She Paved The Way
Written by Mark Schubin
In ever-changing New York, it’s remarkable that the five stops on On Site Opera’s The Road We Came Lower Manhattan Tour remain largely as they were. Two other locations in the area, not stops on the tour but near the route, played a significant role in Black music history but are unrecognizable today. They are the sites of the last two concerts of the first U.S. tour by Elizabeth Taylor Greenfield.

She was born into enslavement on a plantation in Natchez, Mississippi. It’s not clear when she was born; different documents suggest 1817, 1819, or 1826. She received both her first and last names from the wife of her enslaver, Elizabeth Holliday Greenfield.
After the death of the plantation mistress’s first husband, Jesse Greenfield, and the divorce of her second, Elizabeth H. Greenfield moved to Philadelphia. The young girl, no longer enslaved, went with her. Elizabeth Taylor was her name when she was enrolled in Philadelphia’s Clarkson School.
The elder Greenfield provided for the younger in her will, but disputes prevented the latter from receiving any inheritance after the woman’s death in 1845, so Elizabeth T. Greenfield established herself as a music teacher. In 1851, she went to Buffalo, New York, where she performed at a soiree covered by the local press.
The most-famous singer in the U.S. at the time, thanks to promotion by showman P. T. Barnum, was soprano Jenny Lind, known as “the Swedish Nightingale.” Perhaps as an avian comparison, the Buffalo Commercial Advertiser headed its October 10 review of Greenfield’s performance “A Black Swan!” The description stuck. Black Swan Records, the first successful Black-owned label, was later named for her.
After a number of sold-out concerts in upstate New York, one with Lind’s piano accompanist, Greenfield took on Barnum associate James H. Wood as manager and embarked on a tour from Vermont to Wisconsin, including Toronto and Hamilton, Ontario, in Canada. She played at many of the same halls as Lind and stayed in many of the same accommodations. Lind heard Greenfield perform and encouraged her career. The last stop of the tour before Greenfield left for Europe was New York City.

Greenfield had frequently confounded her audience’s expectations. A review of one of her concerts in the Daily Free Democrat (Milwaukee) on April 21, 1852 said, “We see the face of the black woman, but we hear the voice of an angel.” Her repertoire was wide ranging. It included English, Irish, and Scottish ballads; opera arias by Balfe, Bellini, Donizetti, Verdi, and Zingarelli; an aria from Handel’s Messiah; a hymn, and other songs. She was said to have had an extraordinary vocal range. Sometimes she accompanied herself on piano.
The poster for the concert at New York’s Metropolitan Hall (right) said nothing about audience restriction, but newspaper ads did: “No colored persons can be admitted, as there is no part of the house appropriated for them.” Even so, according to The New York Times the next day, “Several letters were sent to the manager threatening dire disasters to the building, if the dark lady were permitted to sing. Consequently there was a great parade of the Police force in the lobbies and in the body of the house. Fortunately, however, their services were not called into requisition.”

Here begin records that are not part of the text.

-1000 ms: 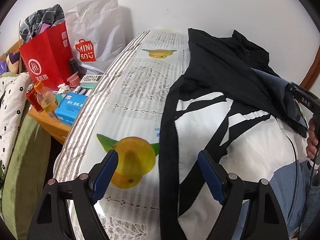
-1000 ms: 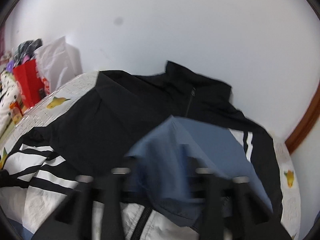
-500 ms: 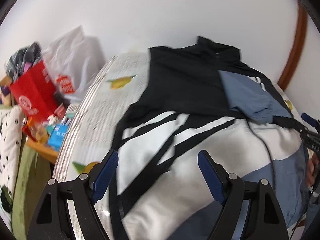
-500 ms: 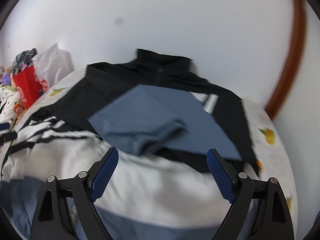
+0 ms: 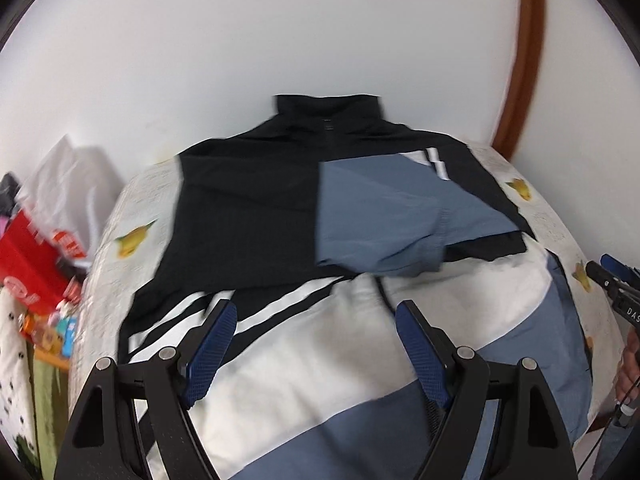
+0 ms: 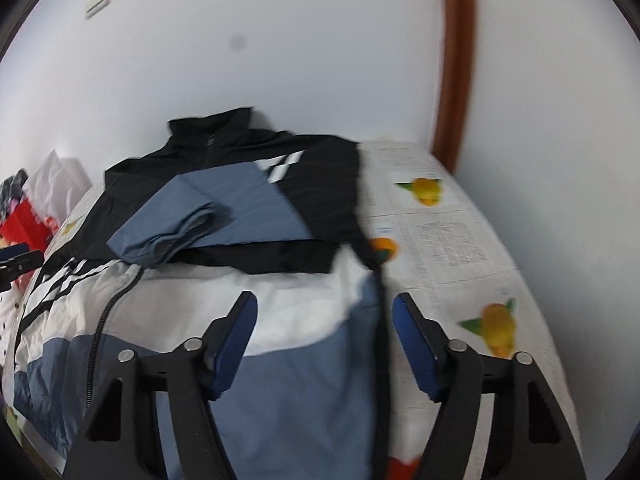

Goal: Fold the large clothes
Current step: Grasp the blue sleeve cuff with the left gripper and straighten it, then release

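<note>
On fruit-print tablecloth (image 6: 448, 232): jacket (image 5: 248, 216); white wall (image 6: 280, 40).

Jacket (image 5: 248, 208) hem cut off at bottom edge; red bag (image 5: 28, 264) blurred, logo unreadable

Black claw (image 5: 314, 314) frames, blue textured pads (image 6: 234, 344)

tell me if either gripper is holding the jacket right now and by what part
Nothing is held. The left gripper and right gripper are both open above the jacket, with no fabric between their fingers; the blue sleeve lies folded across it.
</note>
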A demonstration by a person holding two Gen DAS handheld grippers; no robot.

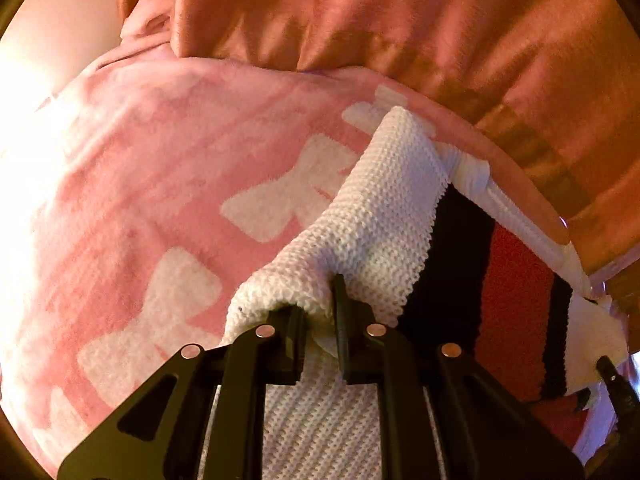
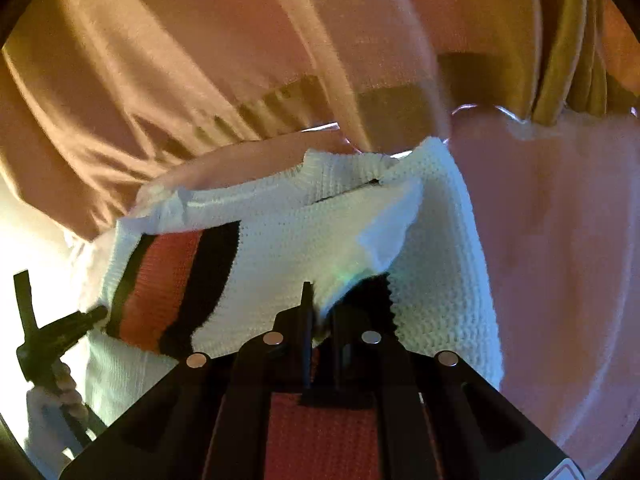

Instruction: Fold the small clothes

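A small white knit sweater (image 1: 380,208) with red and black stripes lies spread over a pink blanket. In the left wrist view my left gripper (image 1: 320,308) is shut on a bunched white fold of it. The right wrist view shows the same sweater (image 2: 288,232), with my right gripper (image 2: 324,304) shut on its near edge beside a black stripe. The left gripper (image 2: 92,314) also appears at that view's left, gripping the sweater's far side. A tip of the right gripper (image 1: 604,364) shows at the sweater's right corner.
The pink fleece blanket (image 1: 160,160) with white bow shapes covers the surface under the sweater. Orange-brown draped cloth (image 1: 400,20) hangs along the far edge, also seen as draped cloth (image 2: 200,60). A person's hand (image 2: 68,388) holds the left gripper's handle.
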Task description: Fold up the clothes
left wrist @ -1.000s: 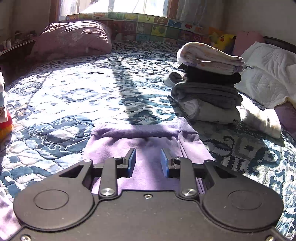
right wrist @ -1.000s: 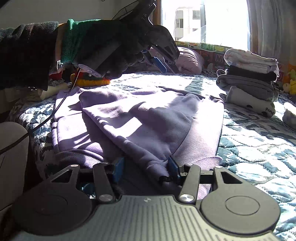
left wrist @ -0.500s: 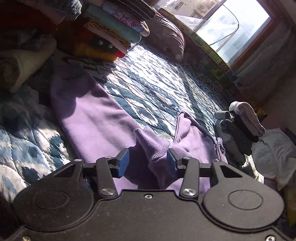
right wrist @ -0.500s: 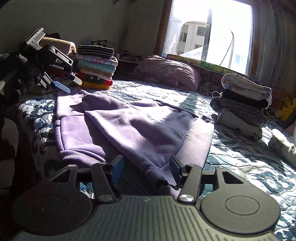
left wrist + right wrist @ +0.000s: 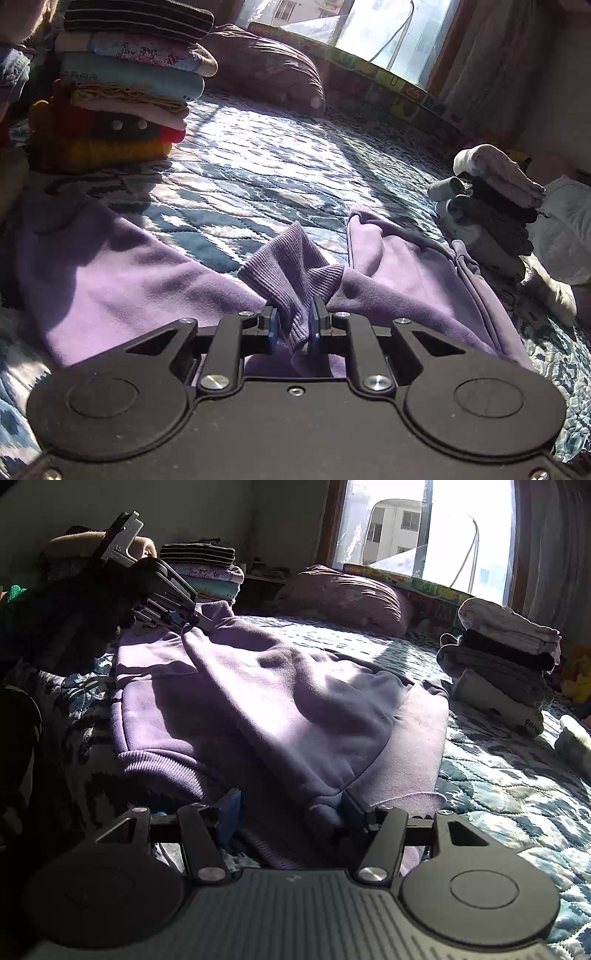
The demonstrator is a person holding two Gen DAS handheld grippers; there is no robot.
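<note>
Left gripper (image 5: 293, 325) is clamped on the ribbed cuff (image 5: 291, 266) of the purple sweatshirt (image 5: 122, 277); cuff bunches up between the blue pads (image 5: 272, 325). Sleeve runs off to the left across the blue patterned quilt (image 5: 258, 177), body of the sweatshirt lies to the right. Stack of folded clothes (image 5: 125, 85) far left, a second grey and white stack (image 5: 491, 206) on the right, purple pillow (image 5: 269, 70) under the window (image 5: 369, 26).

Right wrist view: my right gripper (image 5: 291, 812) has its fingers spread wide, low at the near edge of the sweatshirt (image 5: 277, 701). Hem fabric sits between them, right pad (image 5: 351, 808) touching a fold, left pad (image 5: 231, 812) clear of it, so not gripping. Sweatshirt lies mostly flat on the quilt (image 5: 498, 782), one sleeve folded diagonally across the front. Left gripper (image 5: 177, 616) shows at upper left, pinching the cuff (image 5: 214, 609) at the far end of the sweatshirt. Grey stack (image 5: 506, 657) sits right, well apart from the sweatshirt; pillow (image 5: 347, 598) behind.
</note>
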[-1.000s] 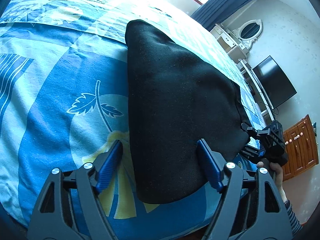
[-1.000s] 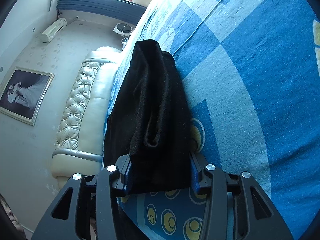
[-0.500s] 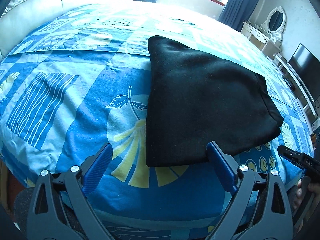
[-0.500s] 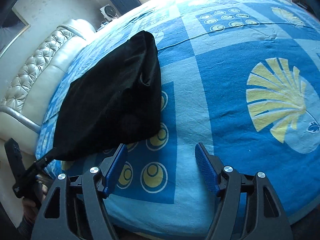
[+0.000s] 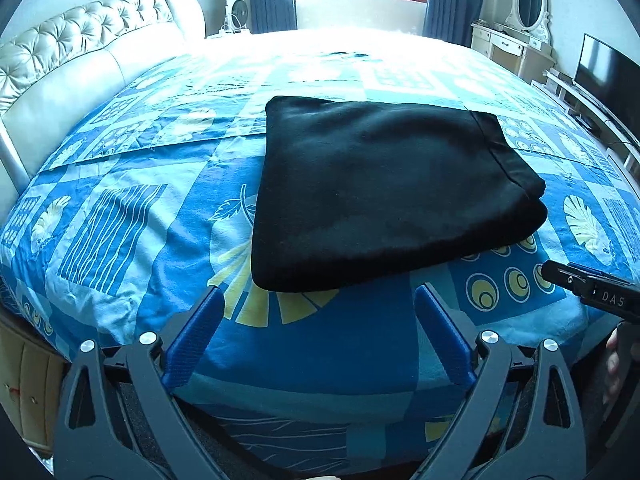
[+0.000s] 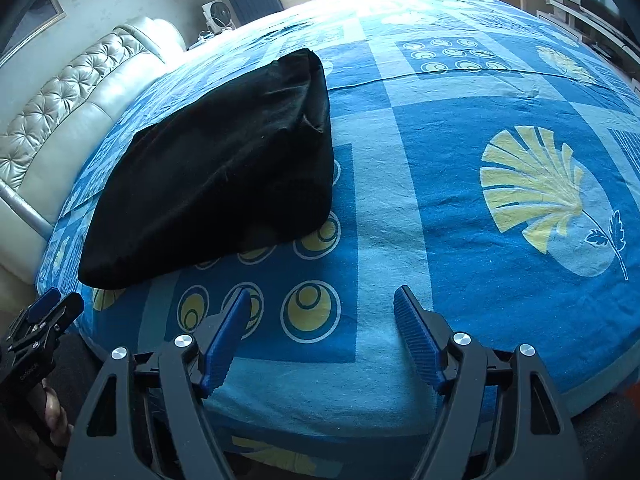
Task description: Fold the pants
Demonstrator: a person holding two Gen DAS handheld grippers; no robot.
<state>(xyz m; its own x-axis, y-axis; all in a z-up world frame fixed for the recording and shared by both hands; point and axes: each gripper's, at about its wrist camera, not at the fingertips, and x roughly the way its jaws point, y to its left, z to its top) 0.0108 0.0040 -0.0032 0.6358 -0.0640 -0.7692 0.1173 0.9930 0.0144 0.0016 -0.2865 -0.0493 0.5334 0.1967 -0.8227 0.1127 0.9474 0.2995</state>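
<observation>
The black pants (image 5: 380,192) lie folded into a thick rectangle on the blue patterned bedspread (image 5: 120,220), near the front edge of the bed. My left gripper (image 5: 318,292) hovers open just in front of their near edge, nothing between its blue pads. In the right wrist view the pants (image 6: 224,176) sit to the upper left of my right gripper (image 6: 323,291), whose jaws are opening over bare bedspread (image 6: 480,80) with nothing between them. Each gripper shows at the edge of the other's view: the right gripper (image 5: 580,284) and the left gripper (image 6: 44,320).
A tufted cream headboard (image 5: 80,60) runs along the left. A fan (image 5: 236,16) stands by the window, a dresser with an oval mirror (image 5: 516,40) and a TV (image 5: 608,76) at the right. The bed's front edge lies just under both grippers.
Both grippers let go of the pants, opened and drew back and up from them. The pants now rest on the bed; both views swung round to a level look across it.
</observation>
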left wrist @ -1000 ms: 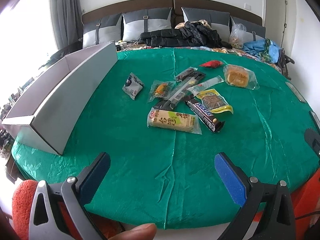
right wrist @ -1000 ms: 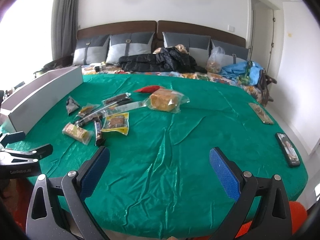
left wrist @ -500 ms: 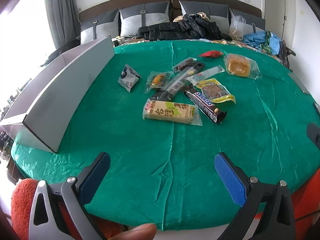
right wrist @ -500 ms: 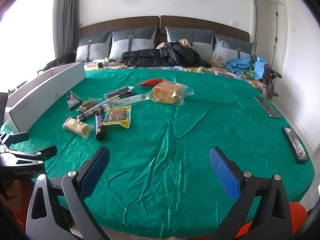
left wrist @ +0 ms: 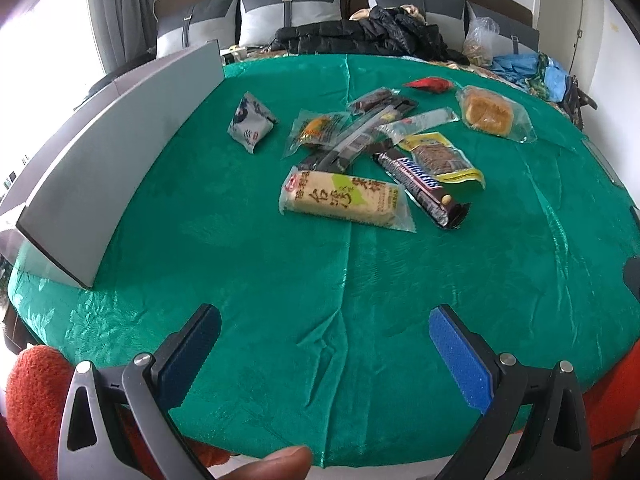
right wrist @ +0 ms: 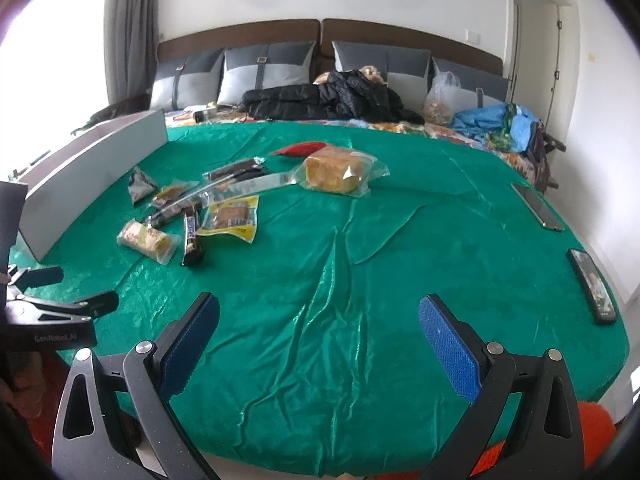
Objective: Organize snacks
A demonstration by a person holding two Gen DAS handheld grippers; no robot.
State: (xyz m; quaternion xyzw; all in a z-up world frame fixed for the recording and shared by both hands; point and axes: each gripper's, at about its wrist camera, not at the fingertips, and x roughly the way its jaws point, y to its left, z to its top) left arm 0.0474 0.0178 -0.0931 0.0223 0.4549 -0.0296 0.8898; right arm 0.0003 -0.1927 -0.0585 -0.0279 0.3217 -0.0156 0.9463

The Broadway Tabernacle closed in 1857, after being purchased by the Erie Railroad. Its site is now occupied by a nondescript apartment building called Saranac (right). The congregation still exists as the Broadway United Church of Christ on West 86th Street.

There is a small historical plaque on the Broadway façade of Hayden Hall. It commemorates the founding there of the American Society of Heating and Ventilating Engineers.
On Site Opera’s The Road We Came walking tours ensure that it’s not just engineers who try to inform the public of the histories of forgotten locations. The five stops on the Lower Manhattan tour and the other 11 stops on the Midtown and Harlem tours cover far more than just one person’s contribution to the history of Black music in New York City.